Memory usage of scipy.io.loadmat
![](https://secure.gravatar.com/avatar/f75a7cfe036871a9a205a2fe1a935a8c.jpg?s=120&d=mm&r=g)
Hi everyone, I have stumbled on some interesting behavior of scipy.io.loadmat. The short of it - it looks like loadmat is gobbling up memory in some unjustified manner and releasing it under some strange circumstances. Here's the long story. This is all happening on a Mac OS 10.5.7, running EPD 4.0.30001 (Python 2.5.2), but with a relatively new version of scipy (see below). I start ipython -pylab in one terminal and run 'top' in another, in order to monitor the memory usage. Here's what I get initially: PhysMem: 417M wired, 449M active, 183M inactive, 1055M used, 3041M free. Then: In [1]: import scipy In [2]: scipy.__version__ Out[2]: '0.8.0.dev5606' In [3]: import scipy.io as sio Here's what it looks like now: PhysMem: 418M wired, 450M active, 183M inactive, 1058M used, 3038M free. So far, so good. I read in a large matfile with tons of data in it: In [4]: a = sio.loadmat('/Users/arokem/Projects/SchizoSpread/Scans/SMR033109_MC/Gray/Original/TSeries/Scan1/tSeries1.mat') PhysMem: 419M wired, 1024M active, 183M inactive, 1632M used, 2464M free. So - about 600 MB of memory is taken up by this new variable. Now to the wierdness: In [5]: b --------------------------------------------------------------------------- NameError Traceback (most recent call last) /Users/arokem/<ipython console> in <module>() NameError: name 'b' is not defined Of course - 'b' doesn't exist! But now, the memory usage has dramatically gone down: PhysMem: 420M wired, 740M active, 183M inactive, 1350M used, 2746M free. So - just invoking an error in the ipython command line has freed up 300 MB. Where did they come from? I tried different things - assigning other variables doesn't seem to free up this memory. Neither do calls to other functions. Except "plot()", which does seem to do the trick for some reason. Interestingly, when I run all this in a python interactive session (and not ipython), I get a similar memory usage initially. Calling a non-existent variable does not free up the memory, but other things do. For example, import matplotlib.pylab into the namespace did the trick. Does anyone have any idea what is going on? Thanks -- Ariel -- Ariel Rokem Helen Wills Neuroscience Institute University of California, Berkeley http://argentum.ucbso.berkeley.edu/ariel
![](https://secure.gravatar.com/avatar/d416648d180f35208c9c3c878657086f.jpg?s=120&d=mm&r=g)

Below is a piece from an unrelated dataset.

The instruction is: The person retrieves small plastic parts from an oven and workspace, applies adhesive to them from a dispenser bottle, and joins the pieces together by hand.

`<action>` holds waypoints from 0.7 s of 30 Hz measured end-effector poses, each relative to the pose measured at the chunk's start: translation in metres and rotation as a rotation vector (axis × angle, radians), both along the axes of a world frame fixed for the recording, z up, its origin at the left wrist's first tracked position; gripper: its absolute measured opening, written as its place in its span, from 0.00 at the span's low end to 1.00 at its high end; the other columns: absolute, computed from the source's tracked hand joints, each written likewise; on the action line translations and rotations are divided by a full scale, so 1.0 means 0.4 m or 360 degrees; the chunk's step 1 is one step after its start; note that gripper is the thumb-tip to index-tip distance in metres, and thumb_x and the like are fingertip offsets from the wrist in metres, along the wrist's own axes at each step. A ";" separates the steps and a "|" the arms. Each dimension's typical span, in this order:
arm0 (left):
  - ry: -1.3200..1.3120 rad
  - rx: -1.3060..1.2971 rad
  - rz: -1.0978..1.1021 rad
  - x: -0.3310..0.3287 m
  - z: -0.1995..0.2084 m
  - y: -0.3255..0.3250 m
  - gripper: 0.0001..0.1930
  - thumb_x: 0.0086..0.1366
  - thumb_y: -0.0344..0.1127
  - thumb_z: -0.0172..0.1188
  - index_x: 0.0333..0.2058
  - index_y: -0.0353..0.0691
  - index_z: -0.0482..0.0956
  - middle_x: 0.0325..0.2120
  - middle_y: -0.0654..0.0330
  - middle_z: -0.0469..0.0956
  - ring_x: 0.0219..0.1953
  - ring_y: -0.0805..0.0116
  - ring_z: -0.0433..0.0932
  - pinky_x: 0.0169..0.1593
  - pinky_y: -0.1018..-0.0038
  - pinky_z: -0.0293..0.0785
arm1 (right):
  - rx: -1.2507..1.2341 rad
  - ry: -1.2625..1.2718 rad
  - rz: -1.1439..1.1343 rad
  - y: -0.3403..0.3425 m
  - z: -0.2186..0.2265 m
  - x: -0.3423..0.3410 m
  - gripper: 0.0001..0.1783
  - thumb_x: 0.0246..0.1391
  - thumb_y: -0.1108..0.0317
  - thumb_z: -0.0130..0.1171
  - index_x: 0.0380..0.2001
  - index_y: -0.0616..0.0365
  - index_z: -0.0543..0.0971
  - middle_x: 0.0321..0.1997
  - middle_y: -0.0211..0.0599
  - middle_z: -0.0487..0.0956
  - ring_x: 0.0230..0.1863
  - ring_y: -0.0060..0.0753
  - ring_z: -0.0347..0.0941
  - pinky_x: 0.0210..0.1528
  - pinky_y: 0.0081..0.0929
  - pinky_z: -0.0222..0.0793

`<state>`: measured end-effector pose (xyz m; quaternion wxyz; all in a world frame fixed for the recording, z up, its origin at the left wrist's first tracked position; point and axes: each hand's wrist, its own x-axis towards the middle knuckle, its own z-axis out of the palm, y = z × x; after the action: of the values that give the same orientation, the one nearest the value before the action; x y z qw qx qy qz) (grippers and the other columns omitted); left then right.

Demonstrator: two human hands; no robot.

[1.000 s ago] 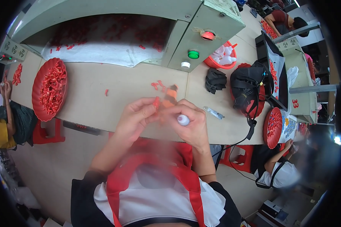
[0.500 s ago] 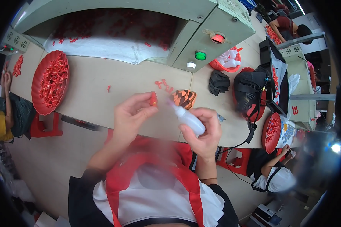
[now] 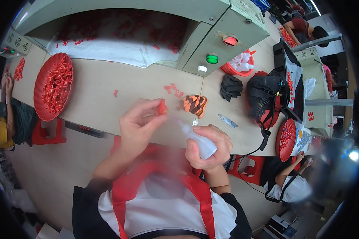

So - just invoking an error in the ipython command line has freed up 300 MB. Where did they come from? I tried different things - assigning other variables doesn't seem to free up this memory. Neither do calls to other functions. Except "plot()", which does seem to do the trick for some reason. Interestingly, when I run all this in a python interactive session (and not ipython), I get a similar memory usage initially. Calling a non-existent variable does not free up the memory, but other things do. For example, import matplotlib.pylab into the namespace did the trick. Does anyone have any idea what is going on?
It is probably just the garbage collector being invoked. If you invoke it manually, does it always free memory? e.g.: import gc gc.collect() Xavier Saint-Mleux
![](https://secure.gravatar.com/avatar/f75a7cfe036871a9a205a2fe1a935a8c.jpg?s=120&d=mm&r=g)
Yes - that does seem to free up the memory. While running this: In [11]: for i in range(10): a = sio.loadmat('/Users/arokem/Projects/SchizoSpread/Scans/SMR033109_MC/Gray/Original/TSeries/Scan1/tSeries1.mat') causes a memory error, running this: In [14]: for i in range(10): a = sio.loadmat('/Users/arokem/Projects/SchizoSpread/Scans/SMR033109_MC/Gray/Original/TSeries/Scan1/tSeries1.mat') gc.collect() seems like it could go on forever (looking at the memory usage on a memory monitor, it just goes up and down to the same point, without net accumulation). Thanks a lot! Ariel On Tue, Jun 30, 2009 at 3:33 PM, Xavier Saint-Mleux <saintmlx@apstat.com>wrote:
So - just invoking an error in the ipython command line has freed up 300 MB. Where did they come from? I tried different things - assigning other variables doesn't seem to free up this memory. Neither do calls to other functions. Except "plot()", which does seem to do the trick for some reason. Interestingly, when I run all this in a python interactive session (and not ipython), I get a similar memory usage initially. Calling a non-existent variable does not free up the memory, but other things do. For example, import matplotlib.pylab into the namespace did the trick. Does anyone have any idea what is going on?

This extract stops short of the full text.